2011 Watch-A-Thon: Day 1

[Rambling on movies I've hit as part of this year's Brattle Theatre Movie Watch-A-Thon. For the running count of 'thon films with titles, sans commentary, look here]

  • NORTH BY NORTHWEST @the Brattle, 8/1/11.
    trailer
    I've seen this maybe a half dozen times at the Brattle and it's always a pleasure. Cary Grant is so frickin dashing it's ridiculous. After watching summer blockbusters every week for the past couple months, the pacing is kind of remarkable. It takes its time, y'know? When Grant's Thornhill is dropped off in the middle of nowhere to meet the mysterious George Kaplan, it is MINUTES of waiting, wondering if this or that passing car is Kaplan and who that guy is waiting for the bus, before that iconic biplane cropduster begins its strafing runs. Does anyone DO that anymore? Let things happen on screen?

    I was kind of surprised that no one laughed when Hitchcock did his cameo.

    Early on in the film, Thornhill is very much in his element, an advertising man on Madison Ave. A Mad Man. I totally had flashes to a Don Draper / Jon Hamm playing this role. A different kind of dashing, but still, the role of the boozing charmer of a Casanova set off an odd televisional/cinematic deja vu resonance in my TV/movie brain. Gotta say, the Saul Bass opening titles also whispered "MAD MEN" to me. Simple, beautiful, ingenious motion graphics.
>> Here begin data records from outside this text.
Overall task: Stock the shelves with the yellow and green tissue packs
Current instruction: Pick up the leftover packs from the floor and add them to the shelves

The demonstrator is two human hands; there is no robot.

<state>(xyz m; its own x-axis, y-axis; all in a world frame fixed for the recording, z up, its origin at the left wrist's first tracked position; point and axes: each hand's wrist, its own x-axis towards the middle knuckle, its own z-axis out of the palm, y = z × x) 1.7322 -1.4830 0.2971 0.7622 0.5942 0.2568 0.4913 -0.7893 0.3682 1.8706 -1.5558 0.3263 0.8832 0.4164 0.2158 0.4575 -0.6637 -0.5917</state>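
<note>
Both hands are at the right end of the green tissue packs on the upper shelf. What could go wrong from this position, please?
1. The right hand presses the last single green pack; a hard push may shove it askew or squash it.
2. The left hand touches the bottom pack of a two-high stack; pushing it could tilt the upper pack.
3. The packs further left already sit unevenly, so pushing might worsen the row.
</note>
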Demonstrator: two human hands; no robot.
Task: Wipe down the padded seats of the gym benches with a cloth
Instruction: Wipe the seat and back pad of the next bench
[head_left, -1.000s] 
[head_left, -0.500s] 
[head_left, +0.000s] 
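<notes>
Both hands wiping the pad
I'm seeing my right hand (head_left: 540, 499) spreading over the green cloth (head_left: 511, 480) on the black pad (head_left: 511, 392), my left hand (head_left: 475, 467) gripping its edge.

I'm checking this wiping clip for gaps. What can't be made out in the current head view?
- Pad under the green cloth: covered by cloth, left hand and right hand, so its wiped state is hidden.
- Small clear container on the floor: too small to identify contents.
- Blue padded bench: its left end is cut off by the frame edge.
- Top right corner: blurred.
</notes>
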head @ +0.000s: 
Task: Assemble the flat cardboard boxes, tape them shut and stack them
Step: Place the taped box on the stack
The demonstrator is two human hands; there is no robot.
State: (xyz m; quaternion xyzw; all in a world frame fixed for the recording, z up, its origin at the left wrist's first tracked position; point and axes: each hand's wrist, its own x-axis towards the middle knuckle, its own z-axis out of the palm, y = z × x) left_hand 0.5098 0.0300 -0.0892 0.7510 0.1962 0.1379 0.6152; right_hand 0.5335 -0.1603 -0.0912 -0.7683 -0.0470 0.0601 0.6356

    Partway thru the film, I had words with a texter sitting in front of me in the balcony. I waited til I saw the annoying rectangle of light show up for the third time and then asked if he could please put that away. He ignored me and kept tapping out his (third) very important message. I was a little stunned, no pause, no recognition, not even a lame "almost done, sorry," so I raised my voice a bit, enough that everyone in the balcony heard me. And the guy got put out. I mean, he turned around to start talking back to me in a "You got a problem with me?" way. When I repeated myself, he said something like, "I was checking a message!" as if that was acceptable. I explained that he could've done that in the stairwell (he was in the row right next to the left one, altho he would have had to step across his two friends, who were silent). He stood up and turned to face me completely to say, "Do you want to take this outside? You messed with the wrong guy..."

    Really? Well, I did not want to step outside as I was there to watch this movie. I stayed in my seat, he continued with a couple more road ragey challenges, and I kept my replies to remarks about how ridiculous this is and the guy deflated in a couple of minutes and returned to his seat.

    An... interesting start to the Watch-A-Thon...

  • MACHETE @the Brattle, 8/1/11.
    trailer | website
    AWESOME. A brilliant 21st century execution of (what I take to be) the grindhouse genre, specifically, Mexploitation, complete with social commentary subtext! Three years ago, a Mexican Federale, codename: Machete, is set up by leathery drug kingpin Torrez, his family killed and he himself left to die. Today, on the Texas side of the border, Machete surfaces as an anonymous illegal day laborer. When he is unwittingly tapped by a scheming businessman to play fall guy in the assassination of a senator who's built his platform on targeting illegals and walling up the border, Machete becomes a people's hero to an underground network of illegal immigrants being exploited for labor, profit, and votes by The Man on both sides of the border. He finds allies in the network's dedicated leader Luz (Michelle Rodriguez), the preacher from his past, Padre Cortez (Cheech Marin), and even feisty wide-eyed ICE agent Sartana (Jessica Alba), who's torn between her duty and the plight of her brothers and sisters. "There's the law, and then there's what's right." Wacky bloody fun ensues. =)

    This was my second big screen screening of the film and it remains thoroughly entertaining and enjoyable, loaded with over-the-top action, violence, and a frankly unbeatable cast, including Robert De Niro, Steven Seagal, Danny Trejo as the titular blade-slinging hero, and introducing a promising young upstart, Mr. Don Johnson. Heh. I hafta say that this film had already earned bonus points when I first saw the trailer cuz it reunited some of my LOST family: Michelle Rodriguez, Cheech Marin, and Jeff Fahey. Also, Lindsay Lohan!